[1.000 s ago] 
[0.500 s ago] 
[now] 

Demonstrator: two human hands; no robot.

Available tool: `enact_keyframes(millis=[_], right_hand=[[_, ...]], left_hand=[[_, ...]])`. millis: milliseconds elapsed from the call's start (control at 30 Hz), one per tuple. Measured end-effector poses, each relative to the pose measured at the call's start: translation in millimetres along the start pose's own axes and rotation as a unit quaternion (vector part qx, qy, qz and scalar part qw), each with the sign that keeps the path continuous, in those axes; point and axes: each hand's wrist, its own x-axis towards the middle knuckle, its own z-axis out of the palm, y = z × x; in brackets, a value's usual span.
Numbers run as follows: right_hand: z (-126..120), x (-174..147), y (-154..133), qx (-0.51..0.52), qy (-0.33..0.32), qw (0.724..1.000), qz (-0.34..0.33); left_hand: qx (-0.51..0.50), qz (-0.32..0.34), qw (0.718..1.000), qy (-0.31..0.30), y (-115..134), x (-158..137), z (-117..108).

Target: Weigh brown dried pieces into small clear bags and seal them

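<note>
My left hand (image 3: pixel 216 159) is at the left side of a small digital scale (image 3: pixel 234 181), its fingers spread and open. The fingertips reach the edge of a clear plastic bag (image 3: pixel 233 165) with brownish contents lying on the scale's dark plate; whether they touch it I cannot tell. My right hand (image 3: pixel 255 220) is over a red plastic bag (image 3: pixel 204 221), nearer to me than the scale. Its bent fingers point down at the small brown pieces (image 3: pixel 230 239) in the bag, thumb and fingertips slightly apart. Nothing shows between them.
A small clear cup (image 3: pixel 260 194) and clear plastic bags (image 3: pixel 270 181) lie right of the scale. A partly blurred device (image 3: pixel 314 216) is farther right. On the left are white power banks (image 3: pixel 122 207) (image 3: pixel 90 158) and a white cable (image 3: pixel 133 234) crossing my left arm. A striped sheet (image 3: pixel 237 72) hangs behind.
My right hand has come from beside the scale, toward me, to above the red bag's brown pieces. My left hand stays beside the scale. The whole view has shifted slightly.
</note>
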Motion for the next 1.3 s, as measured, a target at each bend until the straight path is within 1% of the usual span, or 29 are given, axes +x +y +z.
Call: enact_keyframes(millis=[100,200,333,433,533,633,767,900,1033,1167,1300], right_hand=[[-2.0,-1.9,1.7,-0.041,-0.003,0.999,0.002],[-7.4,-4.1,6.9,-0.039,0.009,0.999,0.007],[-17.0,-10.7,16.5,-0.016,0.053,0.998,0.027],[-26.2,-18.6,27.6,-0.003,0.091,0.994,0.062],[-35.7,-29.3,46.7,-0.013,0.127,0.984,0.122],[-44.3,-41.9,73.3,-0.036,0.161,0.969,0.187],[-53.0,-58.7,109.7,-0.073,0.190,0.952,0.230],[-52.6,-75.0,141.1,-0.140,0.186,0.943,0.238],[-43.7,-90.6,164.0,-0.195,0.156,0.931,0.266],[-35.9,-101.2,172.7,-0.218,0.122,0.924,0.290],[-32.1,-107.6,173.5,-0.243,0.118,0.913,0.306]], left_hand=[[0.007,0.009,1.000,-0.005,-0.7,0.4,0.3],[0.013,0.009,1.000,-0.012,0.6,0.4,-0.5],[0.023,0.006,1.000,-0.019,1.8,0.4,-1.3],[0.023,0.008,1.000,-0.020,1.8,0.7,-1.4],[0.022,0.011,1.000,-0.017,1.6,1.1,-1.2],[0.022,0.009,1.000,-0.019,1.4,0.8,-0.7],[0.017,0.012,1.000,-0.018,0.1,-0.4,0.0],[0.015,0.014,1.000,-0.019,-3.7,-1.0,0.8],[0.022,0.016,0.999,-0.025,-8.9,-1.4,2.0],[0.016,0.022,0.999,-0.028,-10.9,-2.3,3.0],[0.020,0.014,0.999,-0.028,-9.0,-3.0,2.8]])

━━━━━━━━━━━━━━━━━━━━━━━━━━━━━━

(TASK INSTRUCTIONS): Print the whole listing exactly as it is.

(WRITTEN ANSWER):
[1.000 s ago] 
[0.500 s ago] 
[now] 

Demonstrator: two human hands; no robot.

Available tool: `enact_keyframes(millis=[_], right_hand=[[_, ...]], left_hand=[[_, ...]])`. millis: milliseconds elapsed from the call's start (control at 30 Hz), one per tuple. Measured end-effector poses, each relative to the pose measured at the call's start: translation in millimetres along the start pose's own axes and rotation as a unit quaternion (vector part qx, qy, qz and scalar part qw), each with the sign that keeps the path continuous, in those axes; point and axes: each hand's wrist, its own x-axis towards the middle knuckle, its own z-axis out of the palm, y = z × x; in brackets, a value's usual span.
Numbers run as follows: right_hand: z (-126..120), x (-174..147), y (-154..133), qx (-0.51..0.52), qy (-0.33..0.32), qw (0.724..1.000), qz (-0.34..0.33); left_hand: qx (-0.51..0.50), qz (-0.32..0.34), qw (0.718..1.000), qy (-0.31..0.30), y (-115..134), x (-158..137), z (-117..108).

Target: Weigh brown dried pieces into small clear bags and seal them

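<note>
My left hand (image 3: pixel 216 159) is at the left side of a small digital scale (image 3: pixel 234 181), its fingers spread and open. The fingertips reach the edge of a clear plastic bag (image 3: pixel 233 165) with brownish contents lying on the scale's dark plate; whether they touch it I cannot tell. My right hand (image 3: pixel 255 220) is over a red plastic bag (image 3: pixel 204 221), nearer to me than the scale. Its bent fingers point down at the small brown pieces (image 3: pixel 230 239) in the bag, thumb and fingertips slightly apart. Nothing shows between them.
A small clear cup (image 3: pixel 260 194) and clear plastic bags (image 3: pixel 270 181) lie right of the scale. A partly blurred device (image 3: pixel 314 216) is farther right. On the left are white power banks (image 3: pixel 122 207) (image 3: pixel 90 158) and a white cable (image 3: pixel 133 234) crossing my left arm. A striped sheet (image 3: pixel 237 72) hangs behind.
My right hand has come from beside the scale, toward me, to above the red bag's brown pieces. My left hand stays beside the scale. The whole view has shifted slightly.
</note>
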Motion for the next 1.3 s, as measured, a target at each bend until the straight path is within 1% of the usual span, or 29 are given, axes +x +y +z.
Call: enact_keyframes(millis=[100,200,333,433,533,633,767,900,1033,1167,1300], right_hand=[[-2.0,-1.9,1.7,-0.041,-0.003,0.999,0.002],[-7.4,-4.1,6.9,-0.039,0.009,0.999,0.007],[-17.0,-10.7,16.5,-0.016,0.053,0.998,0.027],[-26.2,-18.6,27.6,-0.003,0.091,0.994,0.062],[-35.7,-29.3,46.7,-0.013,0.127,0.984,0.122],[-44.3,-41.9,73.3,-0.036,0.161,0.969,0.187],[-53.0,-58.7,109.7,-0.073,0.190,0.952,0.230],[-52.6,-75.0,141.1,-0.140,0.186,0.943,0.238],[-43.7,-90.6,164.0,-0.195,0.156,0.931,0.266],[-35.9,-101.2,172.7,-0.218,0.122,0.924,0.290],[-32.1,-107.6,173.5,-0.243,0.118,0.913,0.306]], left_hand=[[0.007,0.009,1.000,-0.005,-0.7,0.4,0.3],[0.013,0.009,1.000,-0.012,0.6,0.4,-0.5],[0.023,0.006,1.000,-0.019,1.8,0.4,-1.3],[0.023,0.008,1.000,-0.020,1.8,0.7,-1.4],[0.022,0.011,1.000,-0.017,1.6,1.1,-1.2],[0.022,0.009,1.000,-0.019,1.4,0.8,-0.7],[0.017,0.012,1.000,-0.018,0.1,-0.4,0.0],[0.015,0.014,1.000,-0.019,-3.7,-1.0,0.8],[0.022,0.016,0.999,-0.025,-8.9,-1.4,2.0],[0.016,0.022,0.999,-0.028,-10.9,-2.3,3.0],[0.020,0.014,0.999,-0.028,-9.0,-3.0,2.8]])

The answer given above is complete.